Still fuzzy from unconsciousness, he offered no struggle to letting the boy tug him along, out of the two little dug-out rooms they shared with Michael’s father, and through the ever-changing maze of corridors.

It couldn’t have been daylight yet – the sun hadn’t begun bleeding through the wall slats to the north side of the building – but many of the inhabitants were already awake or still stirring from the previous night. Michael called out bright hullos to certain men and women, those who weren’t fighting or senseless from drink, and many even smiled back or ruffled his thin hair.

It had seemed strange, only days before, to think that there could be any loyalty between villains that could put the worst of Jo’s beloved penny dreadfuls to shame, but many seemed devoted to the Priest and his little son. It might not be so odd when considered rationally, the more skeptical part of his mind spoke up – the slum appeared to have a law unto itself, and Vallon was it’s primary magistrate. Even the lesser tribes of criminals who staked claims throughout the building – the Shirt-Tails in the third storey, the Forty Thieves at the front-facing gate, and all manner of others – they all made their allegiances to the Priest.

But despite this deference, Laurie was forced to concede, there were many in Vallon’s inner circle who seemed to feel genuine fondness for father and son.

Only the day before, when his host had been away (sitting in judgment on an incident in Murderer’s Row, Michael had told him disinterestedly) they had been called on by a rather pretty young woman, all milky skin and a mop of disheveled black curls crowning her head, but when she smiled Laurie had been given a bit of a start; each of her teeth had been filed to a sharp, triangular point, so that she gave the air of a wild animal. But Michael, seemingly unafraid, had trotted over and thrown his spindly little arms around her slim waist, as if greeting a favorite aunt, and with a playful tap to his nose the demon-faced girl had gifted him with a pouch of freshly boiled toffee.

However, Laurie was dragged from his considerations when Michael pulled him to one of the many little alcoves claimed as living quarters – sometimes by entire families – and pushed aside the rank curtain that served as a door.

He immediately recognized a familiar mewing, as the boy dropped down beside a pile of torn newspapers with a coo of fascination.

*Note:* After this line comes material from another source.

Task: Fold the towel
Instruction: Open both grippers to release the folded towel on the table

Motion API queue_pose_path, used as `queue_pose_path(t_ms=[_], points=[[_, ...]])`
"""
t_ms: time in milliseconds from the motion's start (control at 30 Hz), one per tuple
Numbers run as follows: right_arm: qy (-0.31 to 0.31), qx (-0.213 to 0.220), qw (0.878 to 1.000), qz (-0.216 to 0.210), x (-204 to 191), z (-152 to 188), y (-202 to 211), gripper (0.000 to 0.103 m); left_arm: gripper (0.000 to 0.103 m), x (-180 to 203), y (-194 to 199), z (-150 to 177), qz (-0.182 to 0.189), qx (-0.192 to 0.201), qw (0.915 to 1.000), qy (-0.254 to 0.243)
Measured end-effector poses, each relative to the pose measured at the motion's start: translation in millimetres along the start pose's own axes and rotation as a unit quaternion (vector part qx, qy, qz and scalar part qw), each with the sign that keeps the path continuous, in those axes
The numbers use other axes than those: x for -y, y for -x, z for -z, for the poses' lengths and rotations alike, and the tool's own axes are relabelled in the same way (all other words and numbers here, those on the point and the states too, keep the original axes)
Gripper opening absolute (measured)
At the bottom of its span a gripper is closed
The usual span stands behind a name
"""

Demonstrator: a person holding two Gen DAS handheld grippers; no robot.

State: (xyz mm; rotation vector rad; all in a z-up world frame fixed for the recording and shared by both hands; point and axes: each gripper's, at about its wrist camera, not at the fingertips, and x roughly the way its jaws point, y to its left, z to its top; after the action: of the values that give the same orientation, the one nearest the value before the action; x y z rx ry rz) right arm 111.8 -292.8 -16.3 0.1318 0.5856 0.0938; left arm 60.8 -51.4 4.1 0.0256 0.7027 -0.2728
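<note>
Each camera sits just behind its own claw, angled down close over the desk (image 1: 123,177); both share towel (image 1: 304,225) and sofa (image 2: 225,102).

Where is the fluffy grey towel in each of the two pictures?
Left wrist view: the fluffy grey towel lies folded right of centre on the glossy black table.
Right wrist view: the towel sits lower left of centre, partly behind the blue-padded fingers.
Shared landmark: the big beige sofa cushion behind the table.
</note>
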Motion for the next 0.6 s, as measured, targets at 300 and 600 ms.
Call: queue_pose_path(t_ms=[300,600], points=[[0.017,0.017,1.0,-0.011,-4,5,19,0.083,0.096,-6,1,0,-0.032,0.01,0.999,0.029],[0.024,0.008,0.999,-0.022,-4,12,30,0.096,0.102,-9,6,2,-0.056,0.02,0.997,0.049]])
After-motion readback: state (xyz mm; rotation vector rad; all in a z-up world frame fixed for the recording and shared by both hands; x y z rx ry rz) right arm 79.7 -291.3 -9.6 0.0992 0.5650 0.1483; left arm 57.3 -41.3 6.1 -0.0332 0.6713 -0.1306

At the center of the nest, a simply enormous tabby cat, missing one ear and a back paw, lay quietly nursing a pile of newborn kittens, all squeaking and pawing at each other blindly.

One of the little balls of downy fur was scooped up and deposited in his hands before he could protest, and as it nuzzled against his palm Laurie couldn’t fight away a sudden aching for home – watching Beth tease her own tiny cats with bits of string, or allowing Jo to carry them across the hedge in her arms when he was sick, and not permitted to leave the dreary halls of Grandfather’s mansion.

“Ye ‘tink Da’ll let me keep one?” Michael was inquiring cheerfully to the unlikely owner of the little animals; a thick-armed, red-haired Irishman, whose stout neck stretched ahead of his chest like a charging bull.

“There’nt no harm in asking.” He replied, down on one knee to gently scrub a wide fingertip over the kitten’s tiny head, the both of them abandoning Laurie to reminiscence until Michael let out a yelp of pain. Evidently intent on protecting her children, the mother had lashed out with fearsomely hooked claws, gouging a strip of flesh off the boy’s palm.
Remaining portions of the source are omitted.